== REQUIRED WORK ==
Print the whole listing exactly as it appears, but skip the pictures.

--

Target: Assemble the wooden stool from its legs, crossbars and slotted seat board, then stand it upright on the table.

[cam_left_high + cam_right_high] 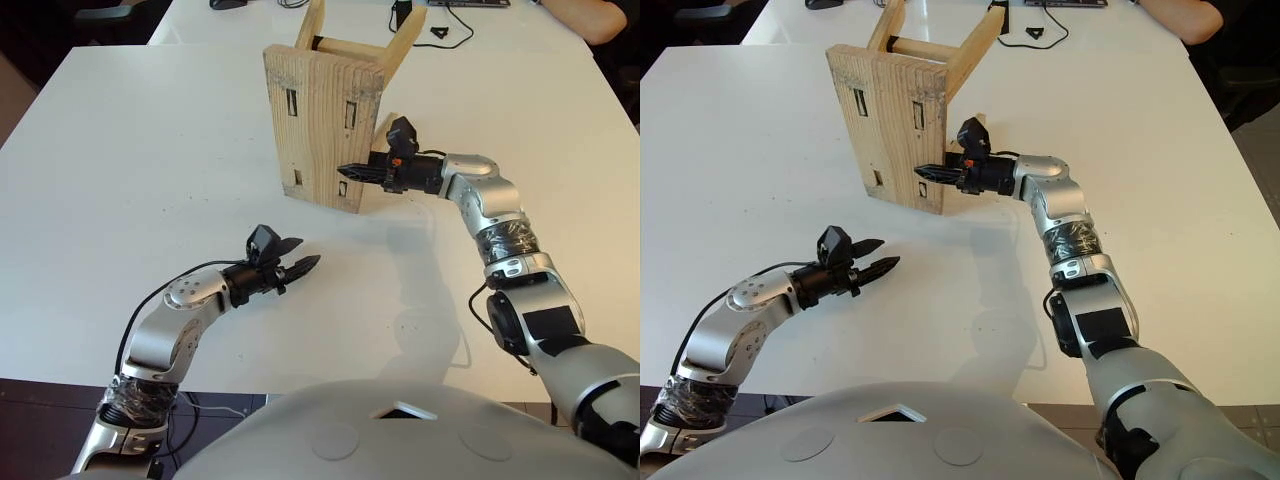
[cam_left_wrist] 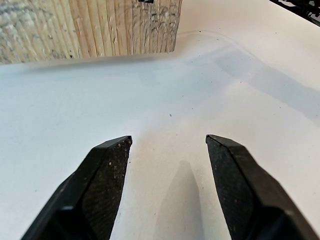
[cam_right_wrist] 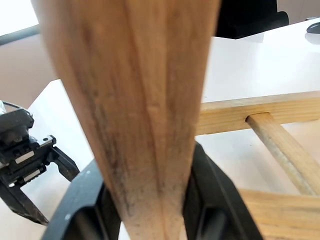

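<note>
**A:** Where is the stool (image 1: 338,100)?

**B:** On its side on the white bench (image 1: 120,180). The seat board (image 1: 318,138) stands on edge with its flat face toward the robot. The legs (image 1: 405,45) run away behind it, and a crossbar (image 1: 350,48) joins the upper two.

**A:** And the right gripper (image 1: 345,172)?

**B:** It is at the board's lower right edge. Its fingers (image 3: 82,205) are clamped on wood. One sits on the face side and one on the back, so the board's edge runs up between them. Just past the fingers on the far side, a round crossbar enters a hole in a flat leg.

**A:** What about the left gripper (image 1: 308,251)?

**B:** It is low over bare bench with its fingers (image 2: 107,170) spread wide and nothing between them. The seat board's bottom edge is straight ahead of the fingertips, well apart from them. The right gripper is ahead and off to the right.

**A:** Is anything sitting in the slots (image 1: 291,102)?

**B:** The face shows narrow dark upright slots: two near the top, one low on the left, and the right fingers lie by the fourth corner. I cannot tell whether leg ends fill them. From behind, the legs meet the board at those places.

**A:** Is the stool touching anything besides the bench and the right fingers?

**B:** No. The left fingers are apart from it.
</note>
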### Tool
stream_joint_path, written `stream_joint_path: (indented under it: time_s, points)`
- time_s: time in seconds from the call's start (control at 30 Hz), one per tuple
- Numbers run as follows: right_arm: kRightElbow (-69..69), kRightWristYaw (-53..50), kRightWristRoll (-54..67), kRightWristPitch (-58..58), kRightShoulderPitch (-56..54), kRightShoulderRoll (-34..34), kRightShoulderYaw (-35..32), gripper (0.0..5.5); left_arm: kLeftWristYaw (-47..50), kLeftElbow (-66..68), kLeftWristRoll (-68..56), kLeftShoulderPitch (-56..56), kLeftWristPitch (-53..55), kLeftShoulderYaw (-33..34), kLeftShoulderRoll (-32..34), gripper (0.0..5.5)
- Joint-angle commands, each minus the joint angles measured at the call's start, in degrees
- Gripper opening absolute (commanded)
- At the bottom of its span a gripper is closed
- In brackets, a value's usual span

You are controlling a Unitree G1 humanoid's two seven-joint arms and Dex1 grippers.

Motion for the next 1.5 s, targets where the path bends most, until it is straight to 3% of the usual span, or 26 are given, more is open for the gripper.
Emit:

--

== TASK RESULT ==
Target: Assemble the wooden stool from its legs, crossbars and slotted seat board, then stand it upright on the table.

[cam_left_high + cam_right_high] 
[cam_left_wrist] 
[cam_right_wrist] 

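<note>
**A:** Where is the stool (image 1: 338,100)?

**B:** On its side on the white bench (image 1: 120,180). The seat board (image 1: 318,138) stands on edge with its flat face toward the robot. The legs (image 1: 405,45) run away behind it, and a crossbar (image 1: 350,48) joins the upper two.

**A:** And the right gripper (image 1: 345,172)?

**B:** It is at the board's lower right edge. Its fingers (image 3: 82,205) are clamped on wood. One sits on the face side and one on the back, so the board's edge runs up between them. Just past the fingers on the far side, a round crossbar enters a hole in a flat leg.

**A:** What about the left gripper (image 1: 308,251)?

**B:** It is low over bare bench with its fingers (image 2: 107,170) spread wide and nothing between them. The seat board's bottom edge is straight ahead of the fingertips, well apart from them. The right gripper is ahead and off to the right.

**A:** Is anything sitting in the slots (image 1: 291,102)?

**B:** The face shows narrow dark upright slots: two near the top, one low on the left, and the right fingers lie by the fourth corner. I cannot tell whether leg ends fill them. From behind, the legs meet the board at those places.

**A:** Is the stool touching anything besides the bench and the right fingers?

**B:** No. The left fingers are apart from it.
</note>
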### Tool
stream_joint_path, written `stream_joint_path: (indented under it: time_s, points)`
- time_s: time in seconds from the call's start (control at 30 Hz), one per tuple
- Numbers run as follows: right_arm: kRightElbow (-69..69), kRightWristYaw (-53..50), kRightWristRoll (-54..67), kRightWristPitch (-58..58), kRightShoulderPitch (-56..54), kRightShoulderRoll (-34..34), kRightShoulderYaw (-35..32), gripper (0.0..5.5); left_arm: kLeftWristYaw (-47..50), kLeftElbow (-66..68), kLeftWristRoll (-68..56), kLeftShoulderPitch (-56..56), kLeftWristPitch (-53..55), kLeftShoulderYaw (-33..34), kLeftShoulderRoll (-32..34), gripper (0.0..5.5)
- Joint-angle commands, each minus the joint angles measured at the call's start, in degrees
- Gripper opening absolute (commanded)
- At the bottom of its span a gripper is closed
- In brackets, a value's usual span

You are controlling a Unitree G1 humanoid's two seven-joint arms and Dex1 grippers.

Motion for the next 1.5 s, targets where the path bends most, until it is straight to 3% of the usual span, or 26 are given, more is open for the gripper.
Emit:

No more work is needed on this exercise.